There are also non-statutory grounds for vacatur, all of which involve some review, albeit extremely narrow, of the merits. The most common non-statutory approach is centered around a “manifest disregard of the law.” This standard was born out of the opinion Wilko v. Swan (346 U.S. 427 (1953), overruled on other grounds) and in Rodriguez de Quijas v. Shearson/American Express Inc . (490 U.S. 477 (1989)), and was endorsed by the Supreme Court in First Options of Chicago Inc. v. Kaplan, 514 U.S. 938, 942 (1995) (“parties [are] bound by [an] arbitrator’s decision not in ‘manifest disregard’ of the law”). Many district and circuit courts have looked unfavorably at manifest disregard as an unnecessary adjunct to the FAA. Courts have found that manifest disregard is essentially synonymous with the FAA’s exceeded powers basis.
Typically, courts hold that the governing law must be clearly established and that the arbitrators must be aware of the law, but nonetheless choose to disregard it. E.g., Montes v. Shearson Lehman Bros. Inc., 128 F.3d 1456, 1461 (11th Cir. 1997); Westerbeke Corp. v. Daihatsu Motor Co. Ltd., 304 F.3d 200 (2d Cir. 2002). Not surprisingly, motions to vacate based on this standard are rarely successful. The 2d U.S. Circuit Court of Appeals recently surveyed the 48 cases since 1960 in which it considered manifest-disregard claims, and noted that arbitral awards were vacated in only four of those cases, and three of those had other possible bases for vacatur. Duferco Int’l Steel Trading v. T. Klaveness Shipping A/S, 333 F.3d 383, 389 (2d Cir. 2003).
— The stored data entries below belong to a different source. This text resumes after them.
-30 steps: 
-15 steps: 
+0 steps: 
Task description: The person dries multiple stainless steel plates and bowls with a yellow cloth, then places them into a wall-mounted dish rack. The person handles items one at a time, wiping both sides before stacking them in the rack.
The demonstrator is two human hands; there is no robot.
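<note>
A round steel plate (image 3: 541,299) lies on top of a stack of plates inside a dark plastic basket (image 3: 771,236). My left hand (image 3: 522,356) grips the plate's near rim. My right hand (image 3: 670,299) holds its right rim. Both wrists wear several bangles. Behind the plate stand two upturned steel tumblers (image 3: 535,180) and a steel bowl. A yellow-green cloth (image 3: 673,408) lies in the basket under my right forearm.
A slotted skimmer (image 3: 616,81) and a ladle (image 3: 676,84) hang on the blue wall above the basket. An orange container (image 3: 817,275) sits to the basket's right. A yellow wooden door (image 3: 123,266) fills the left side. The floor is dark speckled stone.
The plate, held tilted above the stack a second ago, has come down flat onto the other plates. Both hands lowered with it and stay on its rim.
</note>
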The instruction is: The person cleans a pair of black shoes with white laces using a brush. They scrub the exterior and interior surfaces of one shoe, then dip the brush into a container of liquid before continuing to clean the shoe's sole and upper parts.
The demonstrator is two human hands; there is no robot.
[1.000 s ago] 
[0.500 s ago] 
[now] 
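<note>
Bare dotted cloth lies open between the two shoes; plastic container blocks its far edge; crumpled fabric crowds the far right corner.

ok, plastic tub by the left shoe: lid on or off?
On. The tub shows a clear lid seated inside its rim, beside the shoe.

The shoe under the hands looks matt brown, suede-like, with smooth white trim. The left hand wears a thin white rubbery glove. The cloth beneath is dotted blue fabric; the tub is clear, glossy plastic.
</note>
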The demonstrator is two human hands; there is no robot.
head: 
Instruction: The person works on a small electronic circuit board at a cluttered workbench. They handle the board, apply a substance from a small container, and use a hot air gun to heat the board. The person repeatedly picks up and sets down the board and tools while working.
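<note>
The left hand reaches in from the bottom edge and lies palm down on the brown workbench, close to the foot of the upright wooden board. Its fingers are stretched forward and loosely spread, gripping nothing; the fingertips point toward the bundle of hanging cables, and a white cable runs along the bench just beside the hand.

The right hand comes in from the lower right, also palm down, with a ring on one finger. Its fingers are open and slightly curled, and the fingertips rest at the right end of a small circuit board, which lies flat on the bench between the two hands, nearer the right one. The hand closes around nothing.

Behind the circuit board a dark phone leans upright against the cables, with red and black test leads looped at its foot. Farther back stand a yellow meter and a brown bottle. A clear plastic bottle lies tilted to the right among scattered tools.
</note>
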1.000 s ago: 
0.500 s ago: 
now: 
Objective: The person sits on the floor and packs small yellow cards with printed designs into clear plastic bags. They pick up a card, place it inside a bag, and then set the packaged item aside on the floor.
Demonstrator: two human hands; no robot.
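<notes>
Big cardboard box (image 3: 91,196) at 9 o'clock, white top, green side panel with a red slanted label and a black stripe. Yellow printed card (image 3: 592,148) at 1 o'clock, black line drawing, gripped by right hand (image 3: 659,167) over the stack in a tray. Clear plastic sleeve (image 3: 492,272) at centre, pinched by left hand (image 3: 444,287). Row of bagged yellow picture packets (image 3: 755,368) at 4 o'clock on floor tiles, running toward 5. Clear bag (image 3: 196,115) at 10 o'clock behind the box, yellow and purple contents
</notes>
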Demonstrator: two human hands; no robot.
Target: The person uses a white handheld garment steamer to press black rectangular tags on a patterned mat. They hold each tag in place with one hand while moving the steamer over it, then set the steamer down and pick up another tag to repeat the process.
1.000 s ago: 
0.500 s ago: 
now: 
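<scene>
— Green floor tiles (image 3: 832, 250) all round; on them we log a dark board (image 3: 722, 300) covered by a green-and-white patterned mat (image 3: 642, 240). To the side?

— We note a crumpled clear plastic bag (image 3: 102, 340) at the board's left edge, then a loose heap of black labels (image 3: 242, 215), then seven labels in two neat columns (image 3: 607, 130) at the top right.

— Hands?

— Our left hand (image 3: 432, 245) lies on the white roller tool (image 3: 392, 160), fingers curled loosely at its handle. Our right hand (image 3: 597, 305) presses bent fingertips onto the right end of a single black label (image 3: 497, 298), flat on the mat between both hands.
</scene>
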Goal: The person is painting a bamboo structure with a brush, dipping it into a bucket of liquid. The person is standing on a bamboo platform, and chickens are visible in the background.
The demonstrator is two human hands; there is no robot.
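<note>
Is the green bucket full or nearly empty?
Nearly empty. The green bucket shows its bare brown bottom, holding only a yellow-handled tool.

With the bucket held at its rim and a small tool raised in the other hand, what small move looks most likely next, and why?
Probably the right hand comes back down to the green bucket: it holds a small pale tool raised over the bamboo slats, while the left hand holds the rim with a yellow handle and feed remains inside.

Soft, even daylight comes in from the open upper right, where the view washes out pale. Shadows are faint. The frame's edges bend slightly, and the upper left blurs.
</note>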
In sum, tell the arbitrator what you expect the other side will do, much in the same way you would with a jury during opening statements. However, be more direct and detailed about how the respondent will attempt to misrepresent the law and/or insist the arbitrator should not be or is not bound to it. It may seem like you are accusing the respondent of embarking on a lie campaign, but don’t worry about offending anyone. If you fail to prime the tribunal on the concept of arbitration nullification, you will be wishing you had while you are attempting to clear the smoke screen on your last hearing day, when it might be too late.